I can't attached the full SolrDoc as all_search is indexed, but not stored, and I use SolrJ to write to the index from java objects ... plus our objects have a zillion fields (I work in a library with very rich metadata and very exacting solr fields). I have attached the Solr 3.5 schema and solrconfig, but they are big and ugly for the same reasons.

For more details, see the erroneously titled email thread "result present in Solr 1.4 but missing in Solr 3.5, dismax only" started on 2012-02-22 on solr-user@lucene.apache.org.

    Naomi
asfimport commented 12 years ago

Robert Muir (@rmuir) (migrated from JIRA)

Moving to comments...

asfimport commented 12 years ago

Naomi Dushay (migrated from JIRA)

How's this for a document:

<doc> <str name="id">1</str> <str name="title_245a_display">The Beatles as musicians</str> <str name="title_245a_search">The Beatles as musicians :</str> <str name="title_245c_display">Walter Everett</str> <str name="title_display">The Beatles as musicians : Revolver through the Anthology</str> <str name="title_full_display">The Beatles as musicians : Revolver through the Anthology / Walter Everett.</str> <str name="title_245_search">The Beatles as musicians : Revolver through the Anthology / Walter Everett.</str> <str name="title_sort">Beatles as musicians Revolver through the Anthology</str> <str name="all_search">The Beatles as musicians : Revolver through the Anthology</str> </doc>

asfimport commented 12 years ago

Robert Muir (@rmuir) (migrated from JIRA)
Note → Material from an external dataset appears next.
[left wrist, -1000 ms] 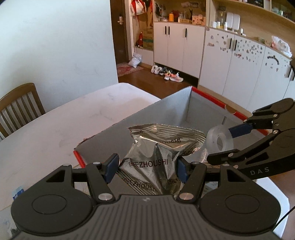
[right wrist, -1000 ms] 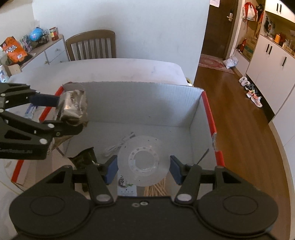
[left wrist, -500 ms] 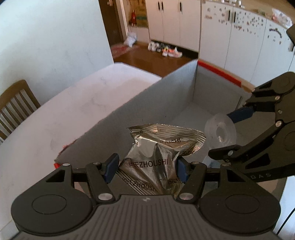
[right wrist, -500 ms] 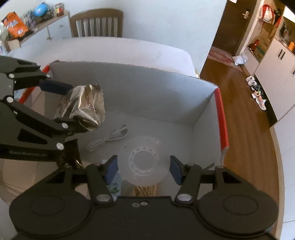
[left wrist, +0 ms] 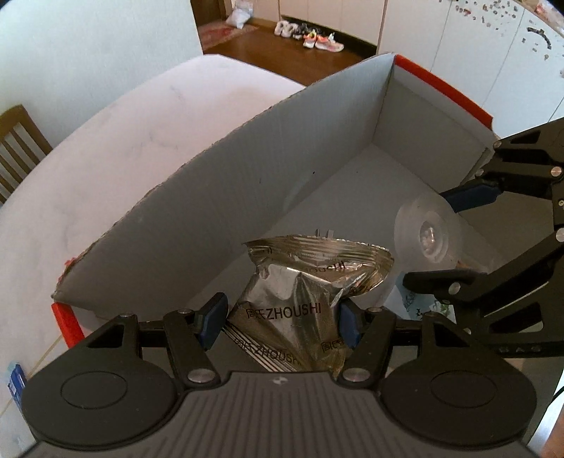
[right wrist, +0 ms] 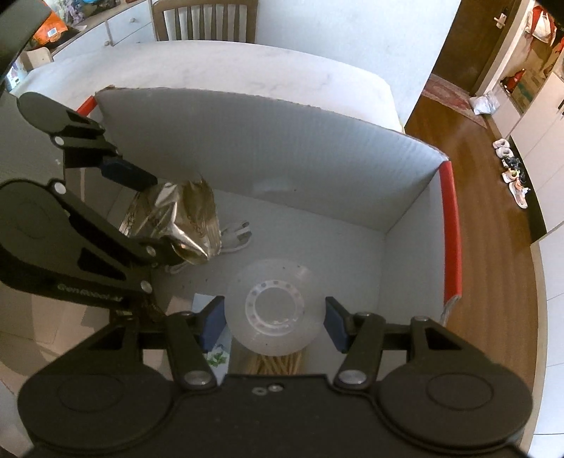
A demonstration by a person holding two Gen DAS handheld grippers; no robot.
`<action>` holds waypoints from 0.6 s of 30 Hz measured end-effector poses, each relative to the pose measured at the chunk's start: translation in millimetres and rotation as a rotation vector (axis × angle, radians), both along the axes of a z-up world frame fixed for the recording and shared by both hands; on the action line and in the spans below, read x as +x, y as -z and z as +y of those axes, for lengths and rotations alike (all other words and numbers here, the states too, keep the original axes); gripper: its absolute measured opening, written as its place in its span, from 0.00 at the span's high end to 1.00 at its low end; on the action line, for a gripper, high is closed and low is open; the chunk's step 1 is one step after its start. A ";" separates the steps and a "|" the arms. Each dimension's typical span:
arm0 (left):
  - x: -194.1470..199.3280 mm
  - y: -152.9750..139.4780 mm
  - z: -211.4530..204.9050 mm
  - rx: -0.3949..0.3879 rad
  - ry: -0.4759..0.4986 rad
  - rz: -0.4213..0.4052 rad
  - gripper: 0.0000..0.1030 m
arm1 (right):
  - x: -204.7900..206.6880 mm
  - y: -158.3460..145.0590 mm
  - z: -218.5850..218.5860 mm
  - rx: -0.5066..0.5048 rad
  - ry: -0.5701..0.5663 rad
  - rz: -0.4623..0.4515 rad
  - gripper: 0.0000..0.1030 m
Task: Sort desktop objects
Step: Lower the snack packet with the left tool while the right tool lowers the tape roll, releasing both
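My left gripper (left wrist: 282, 317) is shut on a silver ZHOUSHI snack packet (left wrist: 299, 306) and holds it inside the grey cardboard box (left wrist: 218, 197), above the floor. The packet also shows in the right wrist view (right wrist: 179, 222). My right gripper (right wrist: 275, 319) is shut on a clear roll of tape (right wrist: 275, 306), also inside the box; the roll shows in the left wrist view (left wrist: 426, 236) to the right of the packet. A white cable (right wrist: 236, 239) lies on the box floor under the packet.
The box has red rim edges (right wrist: 451, 229) and stands on a white marble table (left wrist: 116, 134). A card with a leaf print (right wrist: 216, 356) and wooden sticks (right wrist: 278, 363) lie on the box floor. A wooden chair (right wrist: 204, 17) stands behind the table.
Both grippers have moved forward and down into the box with their loads. The packet and the tape roll now sit lower, close to the box floor.
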State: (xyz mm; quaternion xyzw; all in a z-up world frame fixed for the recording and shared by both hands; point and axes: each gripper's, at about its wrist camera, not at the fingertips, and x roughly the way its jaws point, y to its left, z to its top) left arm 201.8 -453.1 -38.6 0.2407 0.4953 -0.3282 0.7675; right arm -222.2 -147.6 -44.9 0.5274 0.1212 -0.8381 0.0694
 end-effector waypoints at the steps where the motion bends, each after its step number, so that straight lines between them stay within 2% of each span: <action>1: 1.2 1.1 -0.2 0.007 -0.004 0.007 0.37 | -0.5 0.5 -0.1 -0.005 0.000 -0.001 0.44; 10: 7.8 6.1 5.4 0.009 -0.046 0.069 0.34 | -4.5 -1.6 13.9 -0.037 0.017 -0.011 0.43; 18: 3.2 10.4 1.7 0.056 -0.028 0.088 0.27 | -3.4 -4.3 13.7 -0.030 0.027 0.002 0.40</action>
Here's an improved test that fails every time.

asfimport commented 12 years ago

Robert Muir (@rmuir) (migrated from JIRA)

I reviewed the random failures: in all cases it fails, repeated terms are in the query.

asfimport commented 12 years ago

Michael McCandless (@mikemccand) (migrated from JIRA)

I just @Ignore'd this test... it's creating a lot of Jenkins noise... but we should fix this bug!!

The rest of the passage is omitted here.